> **Exercise details**:
Set down the listing below verbatim, but only from its first line through the line containing "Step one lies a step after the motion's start".

> **Dataset section**:
- Opening Delimiter -

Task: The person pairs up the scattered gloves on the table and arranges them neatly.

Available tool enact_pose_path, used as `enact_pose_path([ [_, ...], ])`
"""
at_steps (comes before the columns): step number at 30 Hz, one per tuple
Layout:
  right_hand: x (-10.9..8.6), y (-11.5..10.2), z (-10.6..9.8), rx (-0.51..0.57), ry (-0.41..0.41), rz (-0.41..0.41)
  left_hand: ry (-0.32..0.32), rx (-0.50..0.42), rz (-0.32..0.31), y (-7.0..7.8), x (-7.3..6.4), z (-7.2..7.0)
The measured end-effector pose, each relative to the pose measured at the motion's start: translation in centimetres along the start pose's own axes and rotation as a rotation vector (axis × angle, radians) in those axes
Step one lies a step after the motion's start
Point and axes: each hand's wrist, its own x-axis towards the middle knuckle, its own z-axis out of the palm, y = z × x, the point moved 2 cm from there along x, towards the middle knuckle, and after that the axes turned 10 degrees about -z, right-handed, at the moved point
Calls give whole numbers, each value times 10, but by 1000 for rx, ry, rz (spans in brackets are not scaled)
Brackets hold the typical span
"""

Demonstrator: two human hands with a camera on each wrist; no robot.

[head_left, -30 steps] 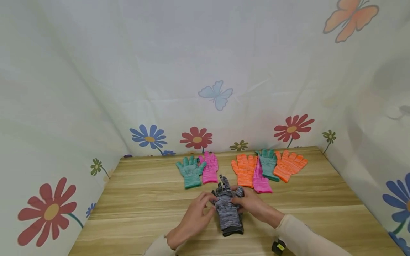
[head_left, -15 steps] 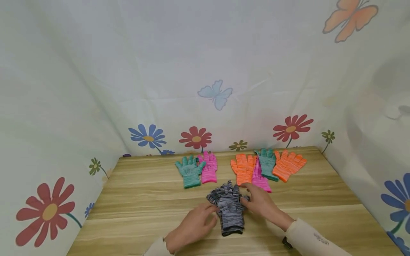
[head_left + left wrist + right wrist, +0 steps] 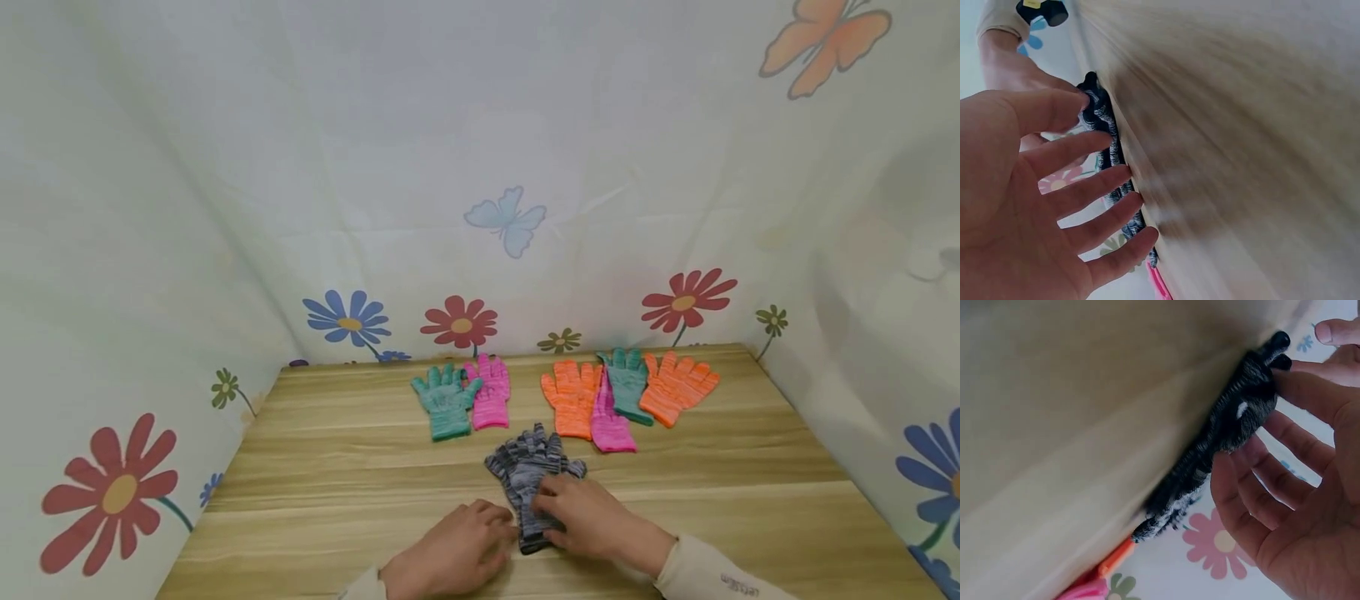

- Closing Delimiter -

> **Solved exercise**:
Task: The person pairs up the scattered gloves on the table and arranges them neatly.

Available tool enact_pose_path, used as `enact_pose_path([ [_, ...], ])`
"""
at_steps (comes before the columns): step number at 30 Hz, one per tuple
Layout:
  right_hand: x (-10.9..8.6), y (-11.5..10.2), z (-10.6..9.8), rx (-0.51..0.57), ry (-0.41..0.41), rz (-0.41..0.41)
  left_hand: ry (-0.32..0.32), rx (-0.50..0.42), rz (-0.32..0.31), y (-7.0..7.8), x (-7.3..6.4), z (-7.2..7.0)
The measured end-effector pose, each relative to the pose measured at the motion's start: translation in centimetres along the start pose's own axes and rotation as a rotation vector (axis × angle, radians) in those axes
Step one lies a step after the motion's start

This finishes the output for the exercise.